Justifiant sa démarche, la ministre du Genre, Famille et Enfant a expliqué que la révision du Code de la Famille a été nécessitée par plusieurs paramètres notamment des normes juridiques nationales, et l’adoption des conventions internationales traitant des questions de la femme et de l’enfant.

En outre, la révision vise la suppression de certaines pratiques rétrogrades et avilissantes pour la femme et la société.

Hormis ses limites qui sont du reste inhérentes à tout texte juridique, a-t-elle indiqué, le Code de la Famille en vigueur comprend beaucoup davantages.
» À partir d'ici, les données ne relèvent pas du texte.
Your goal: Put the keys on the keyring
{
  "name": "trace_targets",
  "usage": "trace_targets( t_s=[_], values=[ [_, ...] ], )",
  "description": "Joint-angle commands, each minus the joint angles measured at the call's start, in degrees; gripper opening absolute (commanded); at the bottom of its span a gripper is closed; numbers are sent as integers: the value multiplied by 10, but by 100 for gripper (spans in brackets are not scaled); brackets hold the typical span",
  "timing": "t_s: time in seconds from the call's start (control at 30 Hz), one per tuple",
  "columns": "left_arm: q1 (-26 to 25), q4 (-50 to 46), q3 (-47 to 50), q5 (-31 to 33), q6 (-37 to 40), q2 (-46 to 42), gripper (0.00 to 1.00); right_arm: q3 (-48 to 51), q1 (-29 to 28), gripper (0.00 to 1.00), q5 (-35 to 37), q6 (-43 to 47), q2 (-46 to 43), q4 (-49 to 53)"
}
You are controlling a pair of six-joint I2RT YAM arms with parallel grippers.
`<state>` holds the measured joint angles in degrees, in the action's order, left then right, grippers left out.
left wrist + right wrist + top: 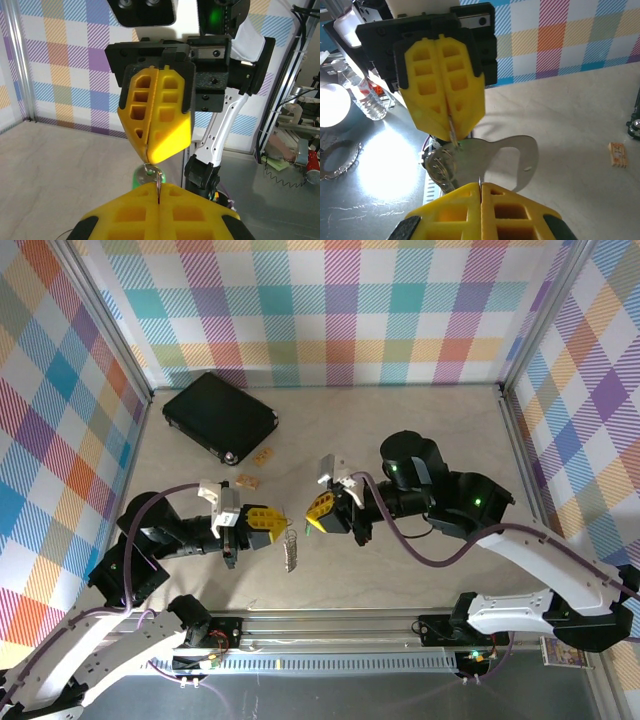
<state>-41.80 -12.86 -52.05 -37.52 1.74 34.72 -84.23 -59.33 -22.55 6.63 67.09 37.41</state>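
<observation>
My left gripper (281,525) is shut on the thin wire keyring (158,181), which stands on edge between its yellow fingers (125,215). My right gripper (313,520) faces it tip to tip above the table and is shut on a flat silver key (506,159) with a green part (140,175). In the right wrist view the key's upper edge meets the keyring (453,134) at the left fingers' tips. A coiled ring with metal pieces (291,551) hangs below the two grippers.
A black case (220,417) lies at the back left of the table. Two small tan pieces (248,480) (264,455) lie in front of it. Checked walls close in the table (400,420) on three sides.
</observation>
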Motion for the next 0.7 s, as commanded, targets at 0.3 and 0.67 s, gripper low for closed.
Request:
trace_targets(
  t_s=[0.3,0.67],
  values=[
    [6,11,-10,18,21,0,0,-8,-19,0,21,-6,5,-18],
    [5,-77,-5,116,139,-14,0,33,-23,0,51,-15,0,-55]
  ],
)
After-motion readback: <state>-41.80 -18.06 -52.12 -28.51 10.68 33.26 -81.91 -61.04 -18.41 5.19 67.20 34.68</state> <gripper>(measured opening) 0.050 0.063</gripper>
Il a eu le mérite de codifier les normes relatives à la promotion de la famille et de consolider l’institution du mariage afin de l’épanouissement de la famille ainsi que la protection des droits des enfants au décès des parents.

Les principales options de la réforme du Code

Après avoir expliqué les raisons qui militent en faveur  de la réforme du Code de la famille, la ministre a dévoilé les principales options sur lesquelles la révision se base.
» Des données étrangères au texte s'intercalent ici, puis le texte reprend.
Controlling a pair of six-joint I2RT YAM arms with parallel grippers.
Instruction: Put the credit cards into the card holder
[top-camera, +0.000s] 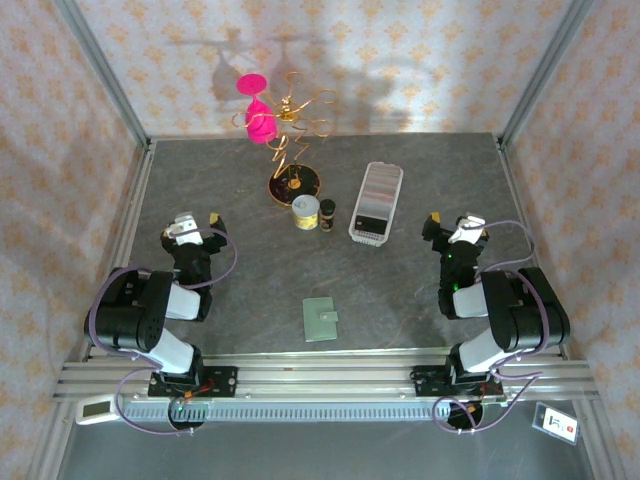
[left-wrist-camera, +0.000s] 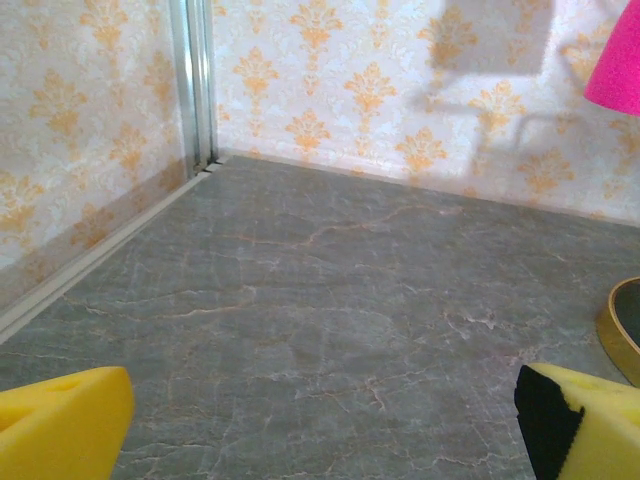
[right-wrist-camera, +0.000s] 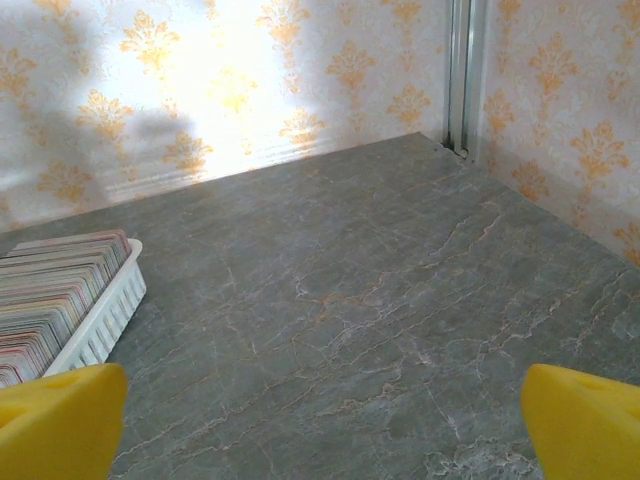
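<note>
— Where does the overhead view put the sage-green folding card holder (top-camera: 321, 319)?
— Flat near the counter's near edge, between the two arms, touched by nothing.
— And the thin plastic credit cards (top-camera: 378, 192)?
— Packed on edge in a long white slotted tray (top-camera: 366, 236), right of the counter's centre. The right wrist view shows that row's striped edges (right-wrist-camera: 50, 290) up close.
— The jaws?
— The left jaws and right jaws both gape wide, empty. Yellow fingertips (left-wrist-camera: 60, 420) sit in the wrist views' bottom corners.
</note>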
Au total, neuf options que voici :

- La réaffirmation de la famille comme cellule de base de la société (en conformité avec l’article 40 de la constitution) ;

- La suppression de l’autorisation maritale en vue de la pleine capacité juridique et judiciaire ;

- L’exigence du respect et de la considération mutuels des époux ;

- La gestion concertée des époux aux charges du ménage ;

- L’intérêt supérieur de l’enfant dans différents domaines (en matière de succession, par le choix du liquidateur par les enfants) ;

- Le recours limité au conseil de famille (diminution de ses pouvoirs pour éviter d’annihiler l’autorité parentale et de fragiliser l’unité conjugale) ;

- L’exclusion claire de la notion du ménage monoparental (pour ne pas consacrer l’homosexualité) ;

- La mise en place des mécanismes institutionnels pour assurer la stabilité (il s’agit notamment du conseil de la famille à l’instar du conseil national de l’enfant et du conseil national de la femme déjà d’existence) ;

-           La modification des règles régissant la nationalité.

Un débat houleux

 Comme indiqué plus loin, un débat houleux a marqué les échanges en marge de la séance de clôture des travaux de l’atelier.
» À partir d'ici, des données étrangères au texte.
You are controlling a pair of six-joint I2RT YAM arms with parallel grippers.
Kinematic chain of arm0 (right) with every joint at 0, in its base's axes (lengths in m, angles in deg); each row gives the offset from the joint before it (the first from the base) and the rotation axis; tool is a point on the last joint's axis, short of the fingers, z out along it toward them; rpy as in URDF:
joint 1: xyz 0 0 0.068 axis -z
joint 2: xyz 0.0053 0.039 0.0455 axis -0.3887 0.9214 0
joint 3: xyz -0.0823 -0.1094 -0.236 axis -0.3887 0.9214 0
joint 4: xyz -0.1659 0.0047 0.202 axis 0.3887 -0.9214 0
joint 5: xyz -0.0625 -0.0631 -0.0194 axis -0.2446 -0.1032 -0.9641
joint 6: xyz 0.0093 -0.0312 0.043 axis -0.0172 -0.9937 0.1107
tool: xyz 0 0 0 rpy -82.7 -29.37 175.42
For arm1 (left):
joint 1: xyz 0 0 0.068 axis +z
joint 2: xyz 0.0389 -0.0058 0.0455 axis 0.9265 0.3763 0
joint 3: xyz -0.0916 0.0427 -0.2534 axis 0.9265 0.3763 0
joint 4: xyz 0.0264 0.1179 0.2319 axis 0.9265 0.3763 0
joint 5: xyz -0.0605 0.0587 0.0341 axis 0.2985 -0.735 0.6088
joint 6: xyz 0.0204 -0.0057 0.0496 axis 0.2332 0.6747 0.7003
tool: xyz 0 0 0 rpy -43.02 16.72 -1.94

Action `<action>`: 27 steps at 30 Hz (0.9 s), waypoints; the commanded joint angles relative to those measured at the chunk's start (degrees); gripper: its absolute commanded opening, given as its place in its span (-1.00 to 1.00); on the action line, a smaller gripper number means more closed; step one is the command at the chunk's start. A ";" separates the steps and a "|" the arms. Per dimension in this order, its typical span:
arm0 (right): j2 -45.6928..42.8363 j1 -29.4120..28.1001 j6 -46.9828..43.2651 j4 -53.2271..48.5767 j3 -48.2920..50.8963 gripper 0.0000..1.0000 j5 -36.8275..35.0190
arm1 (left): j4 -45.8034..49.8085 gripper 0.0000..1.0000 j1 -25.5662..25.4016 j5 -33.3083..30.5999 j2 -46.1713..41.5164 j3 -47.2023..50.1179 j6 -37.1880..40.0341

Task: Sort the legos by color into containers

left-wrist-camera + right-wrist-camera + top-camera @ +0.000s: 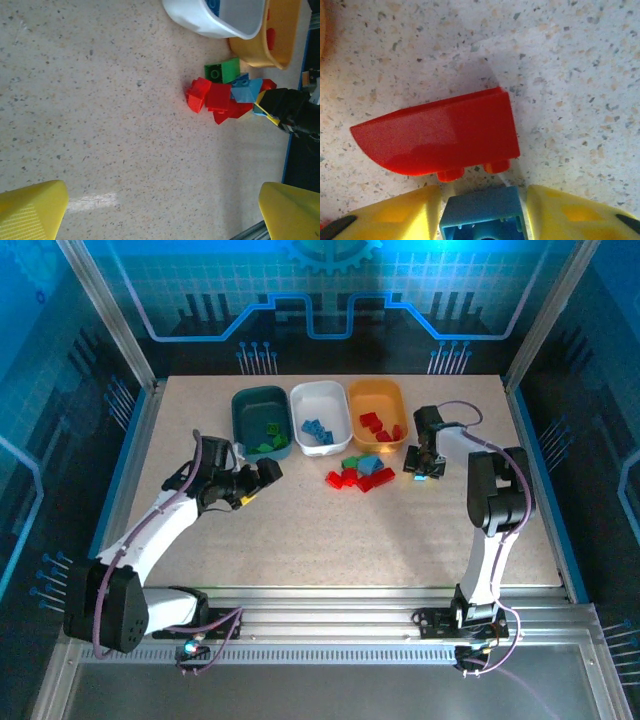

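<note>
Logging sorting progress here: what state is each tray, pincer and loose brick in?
Teal tray: holds green legos.
White tray: holds blue legos.
Orange tray: holds red legos.
Loose pile: unsorted on the table, colors mixed.
Left pincer: open, empty.
Right pincer: shut on a blue brick.
Red sloped brick: lying on the table, ungripped.
</note>
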 commanded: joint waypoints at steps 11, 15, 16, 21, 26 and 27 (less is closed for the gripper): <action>-18.47 -9.95 2.10 -2.17 2.02 -0.50 -5.96 | -2.34 0.98 -0.55 -1.13 -4.53 6.90 -3.65; -14.95 -16.61 -0.90 0.30 -4.50 -0.48 -0.94 | -6.14 0.98 -0.55 -2.81 -5.92 12.46 -7.70; -12.84 -17.87 -1.29 -0.23 -6.89 -0.48 -1.30 | -7.50 0.98 -0.55 -2.57 -6.07 13.87 -8.63; -3.50 -20.62 -2.43 0.99 -17.73 -0.48 -0.85 | -11.17 0.98 -0.64 -1.04 -8.72 20.36 -11.35; 5.24 -22.03 -5.43 -1.52 -28.79 -0.47 -1.24 | -10.04 0.98 -0.64 -0.32 -13.79 23.32 -10.80; 6.67 -22.40 -6.04 -1.85 -30.60 -0.47 -1.58 | -9.45 0.98 -0.64 -0.21 -14.64 23.35 -10.23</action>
 Une intervenante a voulu savoir si la question de la dot était prise en compte dans la réforme du Code, notamment en ce qui concerne son caractère commercial. La même personne s’est opposée à la suppression de l’autorisation maritale, réclamant qu’on fasse le distinguo entre un mariage légal et une union libre.

Une autre intervenante a attiré l’attention des participants sur les risques d’une révision globale et à l’aveuglette qui ne tienne pas compte de nos cultures et de la place consacrée à l’homme en tant que chef de la famille.

Réagissant aux préoccupations soulevées par les intervenantes, la ministre du Genre a fait remarquer qu’il n’est pas normal que la femme fasse l’objet de facturation dans un processus de mariage à l’instar d’une marchandise dans le monde moderne ; alors qu’on ne cesse de réclamer l’égalité entre hommes et femmes. Soutenant l’idée d’une dot symbolique dans le but de consacrer le caractère officiel du mariage, Geneviève Inagosi a fait savoir que cette pratique fragilise la jeune fille.

 La ministre s’est encore montrée farouchement opposée à toute indiscipline ou insoumission dont la femme ferait montre en cas de suppression de l’autorisation maritale.